## WHAT YOU WILL DO
Would you return the lines between the one holding "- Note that" and the one holding "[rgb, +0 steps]", inclusive, and only those, exactly as they stand in the listing below?

## DATA
⁂

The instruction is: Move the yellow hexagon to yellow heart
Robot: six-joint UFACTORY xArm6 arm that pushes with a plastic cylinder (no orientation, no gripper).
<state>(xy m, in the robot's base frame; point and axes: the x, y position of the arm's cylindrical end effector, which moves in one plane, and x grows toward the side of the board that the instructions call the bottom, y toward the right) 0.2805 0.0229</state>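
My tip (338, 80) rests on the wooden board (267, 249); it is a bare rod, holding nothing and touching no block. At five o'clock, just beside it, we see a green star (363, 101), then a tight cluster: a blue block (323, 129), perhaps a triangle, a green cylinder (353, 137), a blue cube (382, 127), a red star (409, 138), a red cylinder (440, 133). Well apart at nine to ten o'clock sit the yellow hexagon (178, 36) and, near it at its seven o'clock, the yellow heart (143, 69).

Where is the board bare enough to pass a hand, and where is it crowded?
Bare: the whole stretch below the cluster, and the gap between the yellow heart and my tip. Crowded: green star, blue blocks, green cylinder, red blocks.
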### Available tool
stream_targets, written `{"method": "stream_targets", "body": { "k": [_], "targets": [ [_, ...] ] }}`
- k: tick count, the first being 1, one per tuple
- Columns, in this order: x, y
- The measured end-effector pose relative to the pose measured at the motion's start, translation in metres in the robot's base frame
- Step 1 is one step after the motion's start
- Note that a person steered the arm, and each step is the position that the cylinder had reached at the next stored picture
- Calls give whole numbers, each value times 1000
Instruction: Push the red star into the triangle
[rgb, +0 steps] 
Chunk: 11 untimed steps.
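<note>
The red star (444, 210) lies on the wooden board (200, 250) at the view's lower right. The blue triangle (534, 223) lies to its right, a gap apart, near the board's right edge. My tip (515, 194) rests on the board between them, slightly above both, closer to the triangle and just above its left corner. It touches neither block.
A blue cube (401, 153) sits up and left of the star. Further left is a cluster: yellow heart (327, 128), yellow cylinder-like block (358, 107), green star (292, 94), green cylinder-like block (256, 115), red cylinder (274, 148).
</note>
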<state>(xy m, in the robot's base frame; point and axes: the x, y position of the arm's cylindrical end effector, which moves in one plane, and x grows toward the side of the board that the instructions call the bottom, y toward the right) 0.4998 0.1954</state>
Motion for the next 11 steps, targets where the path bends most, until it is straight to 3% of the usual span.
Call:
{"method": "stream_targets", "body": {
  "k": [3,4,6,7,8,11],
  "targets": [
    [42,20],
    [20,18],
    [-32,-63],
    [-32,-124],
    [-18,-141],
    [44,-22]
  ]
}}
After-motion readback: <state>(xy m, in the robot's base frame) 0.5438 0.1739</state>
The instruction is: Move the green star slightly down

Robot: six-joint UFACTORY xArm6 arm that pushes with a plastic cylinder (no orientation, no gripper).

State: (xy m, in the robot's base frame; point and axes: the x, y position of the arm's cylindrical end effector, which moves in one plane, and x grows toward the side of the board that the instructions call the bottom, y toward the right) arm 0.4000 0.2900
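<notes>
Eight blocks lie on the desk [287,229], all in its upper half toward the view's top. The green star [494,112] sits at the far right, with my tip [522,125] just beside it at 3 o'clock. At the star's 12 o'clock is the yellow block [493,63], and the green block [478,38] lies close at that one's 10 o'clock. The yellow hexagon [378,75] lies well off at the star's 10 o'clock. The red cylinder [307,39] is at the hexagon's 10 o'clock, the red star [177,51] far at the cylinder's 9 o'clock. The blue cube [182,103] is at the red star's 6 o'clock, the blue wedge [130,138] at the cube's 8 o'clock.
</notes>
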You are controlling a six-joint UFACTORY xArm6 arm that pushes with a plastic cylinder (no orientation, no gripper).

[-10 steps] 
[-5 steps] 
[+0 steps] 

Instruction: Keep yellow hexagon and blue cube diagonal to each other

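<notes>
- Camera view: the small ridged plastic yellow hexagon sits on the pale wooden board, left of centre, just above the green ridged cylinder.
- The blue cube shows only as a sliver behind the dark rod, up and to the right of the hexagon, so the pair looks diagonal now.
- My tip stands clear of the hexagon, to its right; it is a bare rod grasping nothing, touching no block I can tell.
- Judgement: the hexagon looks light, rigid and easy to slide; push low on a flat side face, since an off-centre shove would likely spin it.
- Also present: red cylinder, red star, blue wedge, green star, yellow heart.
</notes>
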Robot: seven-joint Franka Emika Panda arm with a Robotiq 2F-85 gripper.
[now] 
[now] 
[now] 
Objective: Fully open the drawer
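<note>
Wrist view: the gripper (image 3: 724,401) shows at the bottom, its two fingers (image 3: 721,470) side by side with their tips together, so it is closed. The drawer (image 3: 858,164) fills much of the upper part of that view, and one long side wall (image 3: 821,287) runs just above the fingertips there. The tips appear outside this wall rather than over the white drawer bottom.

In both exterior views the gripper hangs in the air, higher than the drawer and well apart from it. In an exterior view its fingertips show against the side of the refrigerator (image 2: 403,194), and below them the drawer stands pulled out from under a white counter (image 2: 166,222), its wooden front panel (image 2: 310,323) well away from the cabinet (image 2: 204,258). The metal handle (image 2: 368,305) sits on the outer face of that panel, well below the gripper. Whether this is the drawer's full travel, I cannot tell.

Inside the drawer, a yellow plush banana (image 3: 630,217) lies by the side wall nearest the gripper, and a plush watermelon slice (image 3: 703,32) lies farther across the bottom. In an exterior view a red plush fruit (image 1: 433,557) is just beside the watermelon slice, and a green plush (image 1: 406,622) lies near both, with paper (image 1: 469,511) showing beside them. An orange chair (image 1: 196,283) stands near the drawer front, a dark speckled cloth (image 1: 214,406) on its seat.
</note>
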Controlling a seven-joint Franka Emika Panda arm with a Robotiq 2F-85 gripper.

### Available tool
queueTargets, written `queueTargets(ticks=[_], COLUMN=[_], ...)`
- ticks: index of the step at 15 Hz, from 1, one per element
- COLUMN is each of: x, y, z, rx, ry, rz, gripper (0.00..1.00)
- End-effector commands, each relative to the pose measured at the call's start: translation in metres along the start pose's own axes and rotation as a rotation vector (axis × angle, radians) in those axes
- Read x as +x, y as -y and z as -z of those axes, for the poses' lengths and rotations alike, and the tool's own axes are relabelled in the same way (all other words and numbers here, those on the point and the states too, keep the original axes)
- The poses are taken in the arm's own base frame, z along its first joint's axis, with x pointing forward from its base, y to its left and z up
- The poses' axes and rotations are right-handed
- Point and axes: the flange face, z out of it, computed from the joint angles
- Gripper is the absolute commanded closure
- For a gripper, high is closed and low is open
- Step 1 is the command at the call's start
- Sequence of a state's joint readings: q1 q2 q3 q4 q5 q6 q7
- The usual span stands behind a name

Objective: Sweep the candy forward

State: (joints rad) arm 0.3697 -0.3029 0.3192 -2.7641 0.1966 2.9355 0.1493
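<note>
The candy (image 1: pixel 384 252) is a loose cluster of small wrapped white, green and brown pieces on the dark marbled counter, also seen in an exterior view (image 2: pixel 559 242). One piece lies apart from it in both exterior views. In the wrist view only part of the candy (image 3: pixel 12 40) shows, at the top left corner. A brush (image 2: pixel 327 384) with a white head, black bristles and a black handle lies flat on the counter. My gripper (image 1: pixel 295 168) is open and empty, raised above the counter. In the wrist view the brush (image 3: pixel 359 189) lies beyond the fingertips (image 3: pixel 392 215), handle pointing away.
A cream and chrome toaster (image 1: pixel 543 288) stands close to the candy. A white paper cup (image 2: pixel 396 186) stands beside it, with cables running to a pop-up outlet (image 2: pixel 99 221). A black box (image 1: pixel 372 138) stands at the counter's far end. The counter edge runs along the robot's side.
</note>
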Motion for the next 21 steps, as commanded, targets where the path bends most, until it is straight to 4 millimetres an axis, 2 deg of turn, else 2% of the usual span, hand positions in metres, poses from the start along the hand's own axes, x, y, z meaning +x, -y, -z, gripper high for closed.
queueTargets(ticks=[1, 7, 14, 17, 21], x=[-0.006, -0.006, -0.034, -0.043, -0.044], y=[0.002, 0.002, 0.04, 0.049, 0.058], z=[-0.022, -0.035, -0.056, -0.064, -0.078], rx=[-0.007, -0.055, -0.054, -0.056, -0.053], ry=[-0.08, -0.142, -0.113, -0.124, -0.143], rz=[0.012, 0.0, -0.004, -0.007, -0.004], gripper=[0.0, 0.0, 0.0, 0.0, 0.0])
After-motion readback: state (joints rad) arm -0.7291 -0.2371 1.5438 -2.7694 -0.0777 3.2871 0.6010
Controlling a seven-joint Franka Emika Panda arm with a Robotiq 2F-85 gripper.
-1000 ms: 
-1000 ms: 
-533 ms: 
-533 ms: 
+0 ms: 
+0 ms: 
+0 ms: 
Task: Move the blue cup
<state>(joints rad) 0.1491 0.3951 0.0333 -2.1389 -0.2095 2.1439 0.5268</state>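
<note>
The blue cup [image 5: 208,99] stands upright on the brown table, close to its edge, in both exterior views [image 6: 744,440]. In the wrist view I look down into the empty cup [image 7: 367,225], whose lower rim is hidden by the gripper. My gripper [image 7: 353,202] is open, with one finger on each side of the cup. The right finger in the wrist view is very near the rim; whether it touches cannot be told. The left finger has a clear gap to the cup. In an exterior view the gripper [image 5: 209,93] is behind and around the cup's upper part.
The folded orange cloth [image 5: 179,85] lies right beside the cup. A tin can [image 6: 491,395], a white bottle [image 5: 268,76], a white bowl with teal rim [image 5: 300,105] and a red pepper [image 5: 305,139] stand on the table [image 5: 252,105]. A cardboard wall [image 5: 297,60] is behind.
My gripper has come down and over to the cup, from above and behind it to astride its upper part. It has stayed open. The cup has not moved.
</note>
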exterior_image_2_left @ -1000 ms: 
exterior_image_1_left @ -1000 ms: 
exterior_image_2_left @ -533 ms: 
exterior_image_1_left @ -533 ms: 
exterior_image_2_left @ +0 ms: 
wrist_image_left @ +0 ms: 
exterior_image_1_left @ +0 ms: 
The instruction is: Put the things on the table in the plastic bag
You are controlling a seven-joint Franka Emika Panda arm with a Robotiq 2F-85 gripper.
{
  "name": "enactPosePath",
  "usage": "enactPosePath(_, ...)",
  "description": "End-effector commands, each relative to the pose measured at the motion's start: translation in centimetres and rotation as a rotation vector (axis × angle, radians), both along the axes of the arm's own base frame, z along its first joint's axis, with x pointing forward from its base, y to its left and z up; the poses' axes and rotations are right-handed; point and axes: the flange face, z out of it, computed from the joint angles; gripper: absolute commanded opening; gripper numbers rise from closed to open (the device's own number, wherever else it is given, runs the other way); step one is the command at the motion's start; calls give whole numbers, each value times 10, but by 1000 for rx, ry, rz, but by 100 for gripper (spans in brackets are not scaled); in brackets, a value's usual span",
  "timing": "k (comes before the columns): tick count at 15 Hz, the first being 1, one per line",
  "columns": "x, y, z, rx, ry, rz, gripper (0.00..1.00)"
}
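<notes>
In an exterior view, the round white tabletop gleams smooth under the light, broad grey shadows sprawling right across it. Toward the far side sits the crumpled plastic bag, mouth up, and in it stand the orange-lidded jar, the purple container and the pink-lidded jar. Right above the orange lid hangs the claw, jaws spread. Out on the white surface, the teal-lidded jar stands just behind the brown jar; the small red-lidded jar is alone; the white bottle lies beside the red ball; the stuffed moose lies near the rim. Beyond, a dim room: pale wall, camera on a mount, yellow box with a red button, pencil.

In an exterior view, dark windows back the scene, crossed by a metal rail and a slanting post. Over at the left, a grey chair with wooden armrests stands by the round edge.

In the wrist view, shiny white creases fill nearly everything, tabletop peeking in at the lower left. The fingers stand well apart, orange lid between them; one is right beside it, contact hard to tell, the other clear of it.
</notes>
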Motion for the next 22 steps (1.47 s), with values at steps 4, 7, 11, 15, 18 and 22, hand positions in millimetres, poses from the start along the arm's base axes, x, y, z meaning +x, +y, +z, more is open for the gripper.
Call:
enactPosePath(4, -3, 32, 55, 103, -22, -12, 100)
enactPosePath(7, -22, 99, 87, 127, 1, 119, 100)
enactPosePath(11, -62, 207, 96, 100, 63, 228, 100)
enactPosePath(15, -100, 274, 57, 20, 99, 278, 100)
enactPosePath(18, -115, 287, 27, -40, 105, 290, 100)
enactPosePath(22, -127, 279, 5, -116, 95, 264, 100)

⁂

## EXPECTED ANSWER
- Note that a person steered the arm, and each step is the position that the cylinder had reached at the next stored picture
- Calls give whole numbers, each value times 1000
Instruction: Push the red star into the triangle
[rgb, +0 steps] 

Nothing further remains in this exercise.